## PROBLEM DETAILS
Write out again the lines from the line with "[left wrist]" up to and including the line with "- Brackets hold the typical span", exactly as they stand below, and skip any picture.

[Dataset items]
········
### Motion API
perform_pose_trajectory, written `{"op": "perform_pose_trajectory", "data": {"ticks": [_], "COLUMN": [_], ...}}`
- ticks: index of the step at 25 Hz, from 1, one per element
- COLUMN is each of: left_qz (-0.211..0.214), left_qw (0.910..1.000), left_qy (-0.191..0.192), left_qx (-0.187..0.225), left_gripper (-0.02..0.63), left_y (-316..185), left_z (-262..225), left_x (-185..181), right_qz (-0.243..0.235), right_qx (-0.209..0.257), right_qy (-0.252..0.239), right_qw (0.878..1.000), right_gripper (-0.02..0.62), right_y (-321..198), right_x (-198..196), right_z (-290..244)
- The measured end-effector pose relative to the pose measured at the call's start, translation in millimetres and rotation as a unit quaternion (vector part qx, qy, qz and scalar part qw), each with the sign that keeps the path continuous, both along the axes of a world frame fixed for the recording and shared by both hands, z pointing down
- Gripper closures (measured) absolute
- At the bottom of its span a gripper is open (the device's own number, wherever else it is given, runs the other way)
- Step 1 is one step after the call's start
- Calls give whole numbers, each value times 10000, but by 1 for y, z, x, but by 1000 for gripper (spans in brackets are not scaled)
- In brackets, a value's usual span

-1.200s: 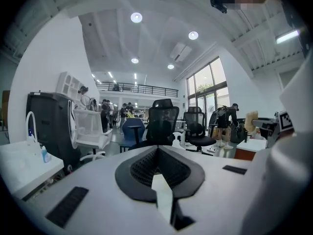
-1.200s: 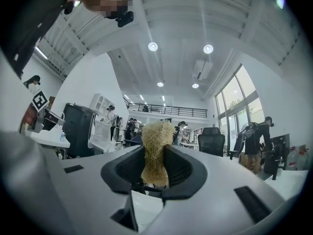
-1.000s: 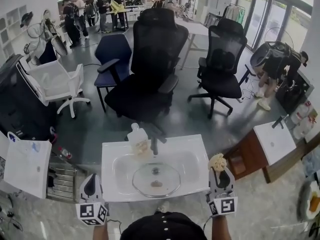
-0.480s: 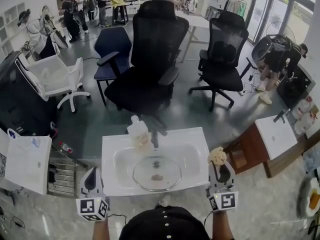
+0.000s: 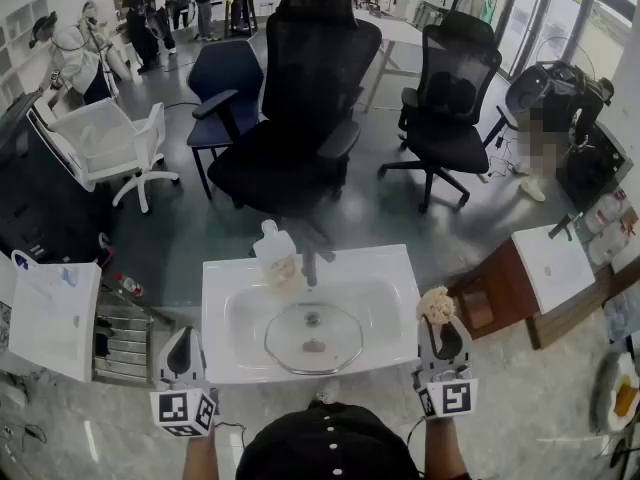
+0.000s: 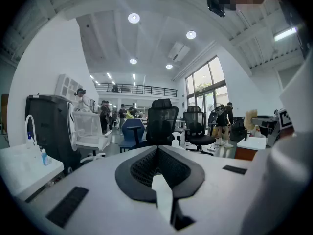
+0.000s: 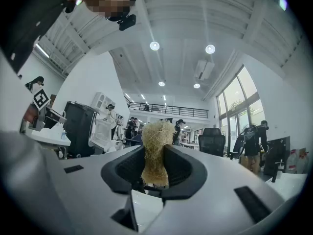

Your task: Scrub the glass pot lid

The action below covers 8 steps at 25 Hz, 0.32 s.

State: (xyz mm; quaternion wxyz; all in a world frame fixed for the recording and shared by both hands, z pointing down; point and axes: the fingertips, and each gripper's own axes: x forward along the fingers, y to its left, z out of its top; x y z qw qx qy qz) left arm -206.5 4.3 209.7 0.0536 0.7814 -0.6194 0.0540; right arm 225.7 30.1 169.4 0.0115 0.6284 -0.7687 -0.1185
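A round glass pot lid (image 5: 313,336) with a dark knob and a brown smear lies flat in the white sink basin (image 5: 392,268). My right gripper (image 5: 437,315) is held upright just right of the sink, shut on a tan fibrous scrubber (image 5: 435,305); the scrubber (image 7: 156,151) stands up between the jaws in the right gripper view. To the left of the sink, near its front corner, my left gripper (image 5: 181,351) is shut and empty. In the left gripper view its jaws (image 6: 157,168) meet with nothing between them. Neither gripper touches the lid.
A plastic soap bottle (image 5: 274,254) stands on the sink's far rim beside the faucet (image 5: 307,265). Black office chairs (image 5: 300,118) stand behind the sink. A white cabinet (image 5: 50,318) sits at left, a small wooden stand with a white top (image 5: 545,268) at right.
The view has shifted slightly, so the sink and lid sit a little higher in frame. Both grippers have kept their places beside the sink.
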Motion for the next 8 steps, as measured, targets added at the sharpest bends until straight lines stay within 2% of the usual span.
{"op": "perform_pose_trajectory", "data": {"ticks": [8], "left_qz": [37], "left_qw": [10000], "left_qy": [26], "left_qx": [-51], "left_gripper": [580], "left_y": [-9], "left_z": [8], "left_x": [5], "right_qz": [54], "right_qx": [13], "right_qy": [-6], "right_qw": [10000], "right_gripper": [466], "right_y": [-6], "right_x": [0], "right_z": [2]}}
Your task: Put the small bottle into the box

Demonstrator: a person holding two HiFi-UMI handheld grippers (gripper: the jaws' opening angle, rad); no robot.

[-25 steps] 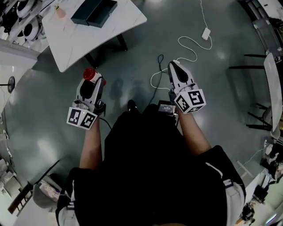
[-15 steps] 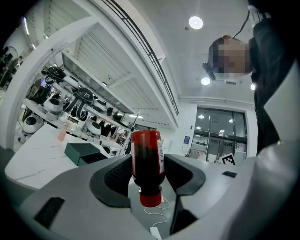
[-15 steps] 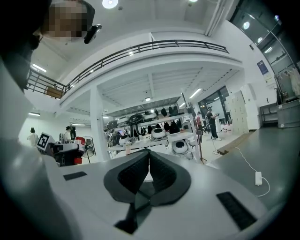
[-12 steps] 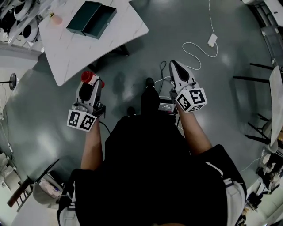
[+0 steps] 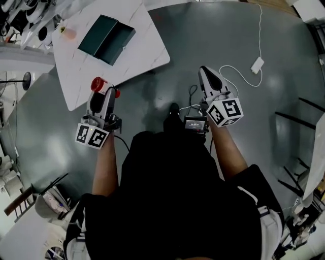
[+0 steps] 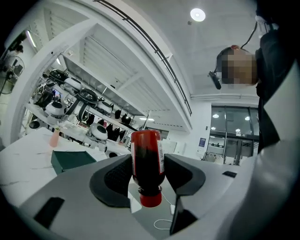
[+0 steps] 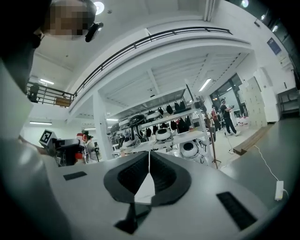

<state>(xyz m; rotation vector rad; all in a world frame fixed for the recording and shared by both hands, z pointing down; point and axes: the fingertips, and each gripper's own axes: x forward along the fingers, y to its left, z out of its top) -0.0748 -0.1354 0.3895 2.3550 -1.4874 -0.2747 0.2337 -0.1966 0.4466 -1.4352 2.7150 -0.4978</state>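
Nearest, below the person's black top, the left gripper is clamped on the small bottle. The bottle is dark red and held lengthwise between the pads, its red cap toward the camera. The right gripper has its jaws pressed together with nothing between them. Both hang over a glossy grey floor, where a white cable and its charger trail beyond the right gripper. Farther out on the left stands a white marbled table carrying the box, dark green and open, well apart from the bottle. Shelving with white machine parts crowds the far left corner. Compared with half a second ago, the table's near edge has come right up to the bottle in the head view, and the charger has slid to the right. The table's far end is cut off by the frame, the box's inside is too dark to read, and the bottle's label print is too small.
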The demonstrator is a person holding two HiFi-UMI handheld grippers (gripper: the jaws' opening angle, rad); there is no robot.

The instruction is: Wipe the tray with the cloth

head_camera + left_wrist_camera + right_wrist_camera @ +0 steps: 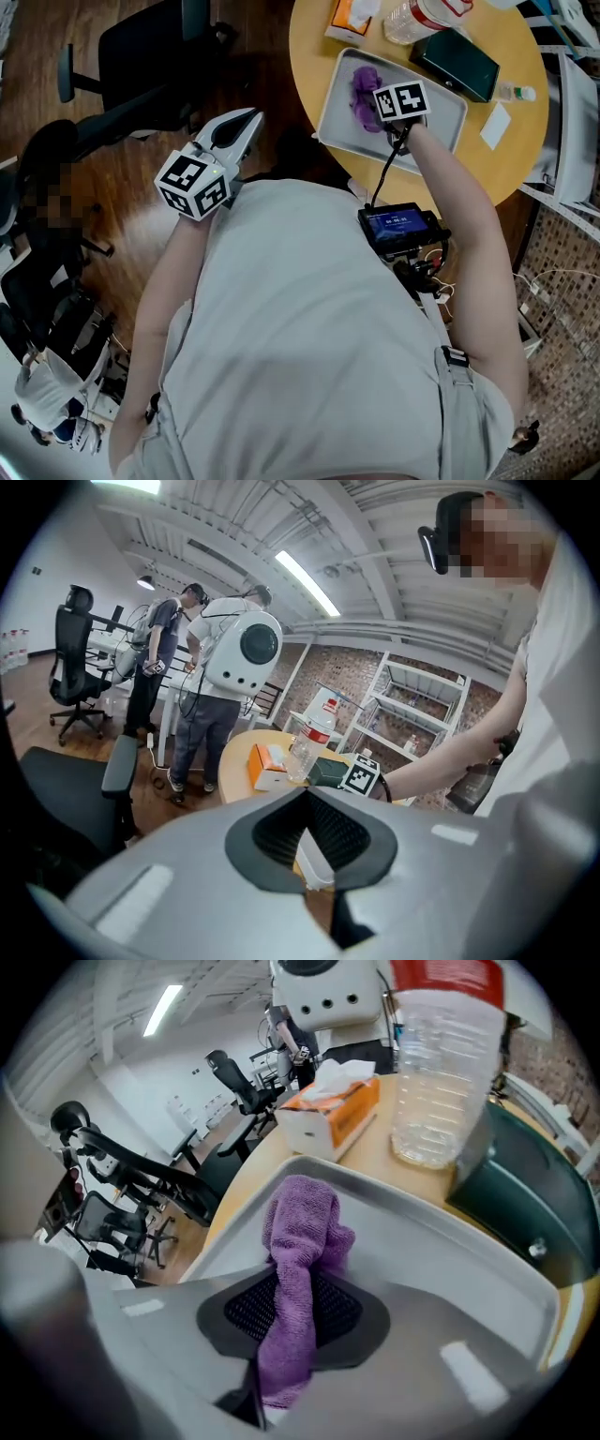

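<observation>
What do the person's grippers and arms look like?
The left gripper and right gripper have pale grey shells, black pads and a white cube with black square markers. A black cable runs from the right one. The shirt is pale and short-sleeved.

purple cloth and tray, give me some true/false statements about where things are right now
1. The right gripper is shut on the purple cloth. True.
2. The cloth lies on the bare table beside the tray. False: it is inside the grey tray, which sits on the round table.
3. The left gripper presses down on the tray. False: it is off the table, over the wooden floor, with nothing in it.
4. An orange tissue box and a clear bottle stand on the table beyond the tray. True.
</observation>
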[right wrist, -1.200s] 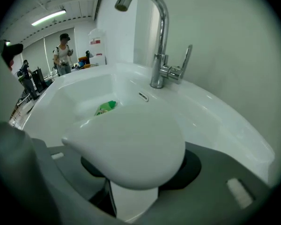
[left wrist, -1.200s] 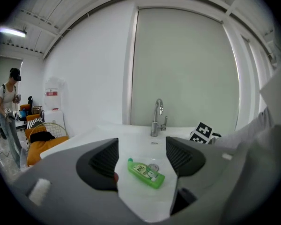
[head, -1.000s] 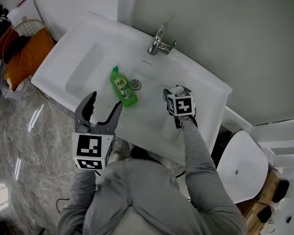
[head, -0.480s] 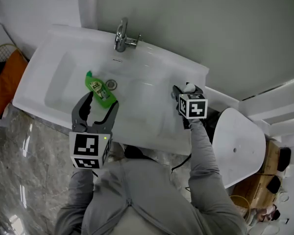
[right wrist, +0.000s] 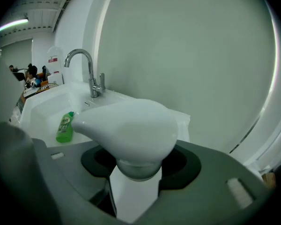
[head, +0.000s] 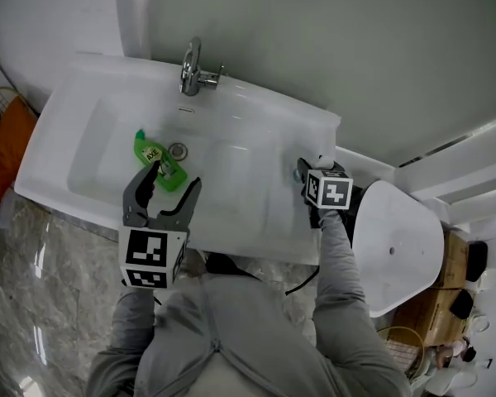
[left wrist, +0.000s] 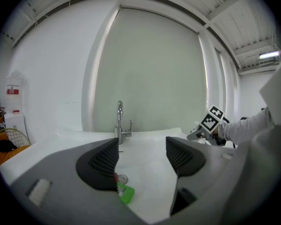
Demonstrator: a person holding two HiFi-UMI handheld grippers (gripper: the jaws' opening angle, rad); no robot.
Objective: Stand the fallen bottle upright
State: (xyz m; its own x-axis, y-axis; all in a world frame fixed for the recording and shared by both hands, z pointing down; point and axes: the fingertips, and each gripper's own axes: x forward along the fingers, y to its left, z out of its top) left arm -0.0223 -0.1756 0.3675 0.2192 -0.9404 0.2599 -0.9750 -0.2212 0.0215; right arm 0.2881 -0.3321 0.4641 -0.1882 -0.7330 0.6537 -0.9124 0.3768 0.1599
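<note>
**Green bottle (head: pixel 155 157) lying flat in the sink (head: pixel 83 131); left gripper (head: pixel 172 180) open-jawed, right gripper (head: pixel 304 172) clamping a white pump bottle (right wrist: pixel 131 130).**

In the head view, the green bottle is lying on its side on the basin floor, just at 9 o'clock of the drain (head: pixel 178 150), with its cap pointing toward 11 o'clock. The left gripper is hovering just at 6 o'clock of it, its jaws standing wide apart with nothing between the pads. The right gripper is sitting at 3 o'clock, over the sink's right rim, gripping the white pump bottle by its neck.
</note>
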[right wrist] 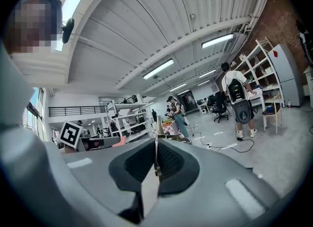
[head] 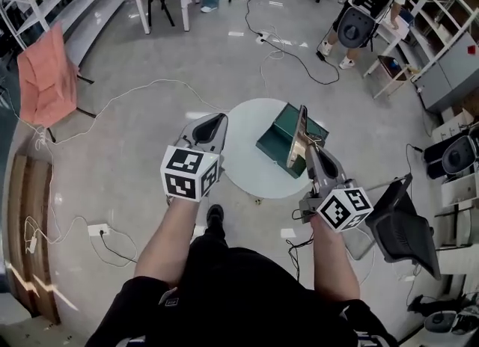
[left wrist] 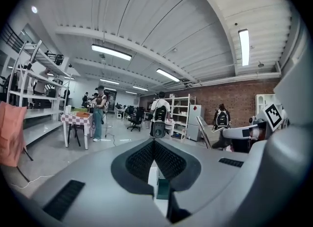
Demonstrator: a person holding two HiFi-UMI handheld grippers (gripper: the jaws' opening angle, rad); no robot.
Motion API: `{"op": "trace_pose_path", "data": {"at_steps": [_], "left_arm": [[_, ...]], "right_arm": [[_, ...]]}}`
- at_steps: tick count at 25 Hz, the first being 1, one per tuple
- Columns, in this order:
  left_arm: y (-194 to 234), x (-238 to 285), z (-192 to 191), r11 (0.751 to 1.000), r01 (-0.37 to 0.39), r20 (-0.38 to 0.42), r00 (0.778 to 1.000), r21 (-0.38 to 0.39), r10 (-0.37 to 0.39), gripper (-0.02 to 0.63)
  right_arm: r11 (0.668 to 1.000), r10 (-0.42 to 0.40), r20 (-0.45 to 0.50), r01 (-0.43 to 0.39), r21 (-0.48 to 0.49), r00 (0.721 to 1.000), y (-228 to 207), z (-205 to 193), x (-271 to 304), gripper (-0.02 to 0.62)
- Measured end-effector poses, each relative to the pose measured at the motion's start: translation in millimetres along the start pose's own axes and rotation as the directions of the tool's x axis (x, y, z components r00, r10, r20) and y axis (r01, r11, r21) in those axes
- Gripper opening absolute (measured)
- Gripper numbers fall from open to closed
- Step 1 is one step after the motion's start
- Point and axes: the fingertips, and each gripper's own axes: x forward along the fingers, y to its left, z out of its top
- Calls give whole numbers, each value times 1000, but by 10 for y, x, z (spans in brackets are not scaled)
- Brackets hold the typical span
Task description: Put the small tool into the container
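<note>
**Tool poised over the green container**

Our right gripper [head: 310, 152] pinches the small tool [head: 301, 130], a thin flat metal strip. The strip stands out of the jaws with its free end toward 12 o'clock. It hangs at the 3 o'clock edge of the green container [head: 278, 142], and we cannot tell whether the two touch. The container sits on the 3 o'clock half of the round white table [head: 243, 151]. Our left gripper [head: 214, 124] hovers over the table's 9 o'clock rim, jaws pressed together on nothing.

To do this step well, we judge that we should tilt the strip toward 9 o'clock so it lines up with the container's opening. Then we lower it well inside, and only then let the jaws part, so it cannot clip the wall and spring out.

We count one tool, one container, one table and two grippers
</note>
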Motion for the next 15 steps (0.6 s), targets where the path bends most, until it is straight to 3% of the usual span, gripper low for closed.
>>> {"op": "trace_pose_path", "data": {"at_steps": [7, 15], "left_arm": [[489, 642, 148, 997, 82, -23, 996, -1, -82, 5], [514, 1109, 89, 988, 155, -61, 986, -22, -156, 5]], "right_arm": [[999, -51, -22, 51, 3, 998, -68, 15, 752, 14], [992, -126, -69, 128, 20, 990, -354, -85, 910, 14]]}}
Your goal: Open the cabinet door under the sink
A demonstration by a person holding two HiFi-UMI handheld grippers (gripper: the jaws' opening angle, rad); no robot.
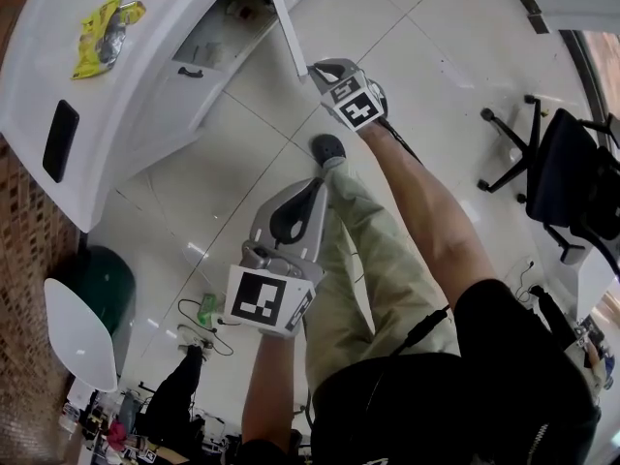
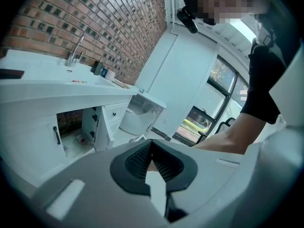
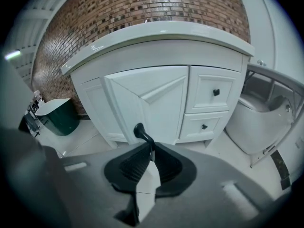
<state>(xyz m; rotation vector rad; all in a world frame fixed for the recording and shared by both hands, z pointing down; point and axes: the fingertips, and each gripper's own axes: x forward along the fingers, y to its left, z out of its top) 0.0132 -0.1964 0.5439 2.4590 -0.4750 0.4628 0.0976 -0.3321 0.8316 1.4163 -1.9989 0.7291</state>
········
## WRITTEN ANSWER
[left wrist] 
Demonstrator: a person holding two HiFi-UMI handheld grippers (gripper: the jaws' opening angle, rad); no robot.
Motion API: `{"op": "trace_pose_path", "data": {"at_steps": [_], "left_arm": [[_, ...]], "right_arm": [[_, ...]]}}`
- at_steps: tick count at 25 Hz, the first being 1, one per tuple
- Columns, in this order:
  left_arm: y (-194 to 234), x (-238 to 285), z (-192 to 191), r11 (0.751 to 1.000), r01 (-0.37 to 0.39), r20 (-0.38 to 0.42), r00 (0.778 to 1.000), r21 (-0.38 to 0.39), r10 (-0.37 to 0.39), gripper (-0.02 to 0.63)
  right_arm: r11 (0.668 to 1.000), r10 (-0.42 to 0.40), r20 (-0.45 to 0.50), r01 (-0.43 to 0.39), r21 (-0.48 to 0.49), r00 (0.721 to 1.000), y (-228 to 207), z (-205 to 193), x (-271 to 304), gripper (-0.02 to 0.62)
- Measured end-effector poses, each relative to the pose measured at the motion's start: translation in millimetres along the start pose's own axes and rotation as the directions of the tool's x axis (x, y, z components r00, r10, r20) and y axis (r01, r11, r21) in those axes
- Gripper opening absolute (measured)
- Gripper numbers fall from open to closed
- Step 1 is one step after the motion's start
- Point and axes: the fingertips, and each gripper's own axes: x forward along the fingers, y to its left, z out of its top
- Calls give whole numbers, each value times 1000, but by 10 for y, x, z (spans in brackets are not scaled)
- Brackets hold the typical span

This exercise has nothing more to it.